### EXERCISE BRIEF
I need the lines below from the one with "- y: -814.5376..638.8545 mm" down to the one with "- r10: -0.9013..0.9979" reproduced exactly, both ends included, and nothing else.
/---
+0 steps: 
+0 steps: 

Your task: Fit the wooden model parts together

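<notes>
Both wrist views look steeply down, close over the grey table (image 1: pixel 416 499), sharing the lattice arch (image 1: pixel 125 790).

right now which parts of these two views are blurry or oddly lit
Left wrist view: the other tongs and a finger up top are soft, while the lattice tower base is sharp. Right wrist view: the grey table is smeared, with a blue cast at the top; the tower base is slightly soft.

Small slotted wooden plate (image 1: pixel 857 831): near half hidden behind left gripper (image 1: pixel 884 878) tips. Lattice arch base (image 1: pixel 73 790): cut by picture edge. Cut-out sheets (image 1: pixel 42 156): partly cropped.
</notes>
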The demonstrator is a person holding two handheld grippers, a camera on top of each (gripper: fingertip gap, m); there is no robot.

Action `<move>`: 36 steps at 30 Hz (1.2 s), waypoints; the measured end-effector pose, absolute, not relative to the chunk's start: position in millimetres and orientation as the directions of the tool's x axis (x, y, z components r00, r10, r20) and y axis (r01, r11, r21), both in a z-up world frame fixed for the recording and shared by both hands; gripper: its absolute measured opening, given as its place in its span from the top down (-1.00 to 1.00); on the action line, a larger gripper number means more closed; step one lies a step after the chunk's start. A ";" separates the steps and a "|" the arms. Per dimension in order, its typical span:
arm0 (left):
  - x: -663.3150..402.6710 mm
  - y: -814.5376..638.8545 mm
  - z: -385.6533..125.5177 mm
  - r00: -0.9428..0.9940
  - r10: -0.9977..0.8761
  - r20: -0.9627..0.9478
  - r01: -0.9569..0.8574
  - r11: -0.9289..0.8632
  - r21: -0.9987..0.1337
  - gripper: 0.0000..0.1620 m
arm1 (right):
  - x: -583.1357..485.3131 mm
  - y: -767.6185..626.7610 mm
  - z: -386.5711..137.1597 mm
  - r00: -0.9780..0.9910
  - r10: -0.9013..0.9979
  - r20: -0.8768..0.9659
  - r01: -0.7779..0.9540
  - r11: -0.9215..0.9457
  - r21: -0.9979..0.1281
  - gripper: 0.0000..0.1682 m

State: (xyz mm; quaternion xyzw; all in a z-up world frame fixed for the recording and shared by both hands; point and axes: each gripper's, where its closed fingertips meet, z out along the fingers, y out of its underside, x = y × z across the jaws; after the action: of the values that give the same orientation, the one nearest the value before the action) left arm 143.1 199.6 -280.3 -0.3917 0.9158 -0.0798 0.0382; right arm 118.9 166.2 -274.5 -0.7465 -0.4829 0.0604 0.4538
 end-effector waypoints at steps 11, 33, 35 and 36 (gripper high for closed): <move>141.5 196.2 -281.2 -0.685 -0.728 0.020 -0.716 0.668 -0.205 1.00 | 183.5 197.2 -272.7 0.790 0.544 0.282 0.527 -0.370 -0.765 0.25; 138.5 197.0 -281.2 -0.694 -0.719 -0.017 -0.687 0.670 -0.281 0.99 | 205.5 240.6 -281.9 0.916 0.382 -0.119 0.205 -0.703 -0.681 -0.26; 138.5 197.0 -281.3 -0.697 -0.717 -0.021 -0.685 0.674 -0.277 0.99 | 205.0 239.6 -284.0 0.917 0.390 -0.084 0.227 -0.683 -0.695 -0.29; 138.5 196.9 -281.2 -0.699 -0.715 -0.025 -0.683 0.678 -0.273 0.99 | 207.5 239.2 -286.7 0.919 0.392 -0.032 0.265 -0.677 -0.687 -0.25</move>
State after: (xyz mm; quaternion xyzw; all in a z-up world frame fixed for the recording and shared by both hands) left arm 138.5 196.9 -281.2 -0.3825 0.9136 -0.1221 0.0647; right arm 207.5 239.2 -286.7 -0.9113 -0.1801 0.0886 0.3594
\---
### RESPONSE AREA
  - y: -814.5376..638.8545 mm
  - z: -385.6533..125.5177 mm
  - r00: -0.9428..0.9940
  - r10: -0.9977..0.8761
  - r20: -0.9627..0.9478
  - r01: -0.9569..0.8574
  - r11: -0.9289..0.8632
  - r21: -0.9987..0.1337
  - gripper: 0.0000..0.1620 m
arm1 (right):
  - x: -583.1357..485.3131 mm
  - y: -767.6185..626.7610 mm
  - z: -386.5711..137.1597 mm
  - r00: -0.9780..0.9910
  - r10: -0.9013..0.9979

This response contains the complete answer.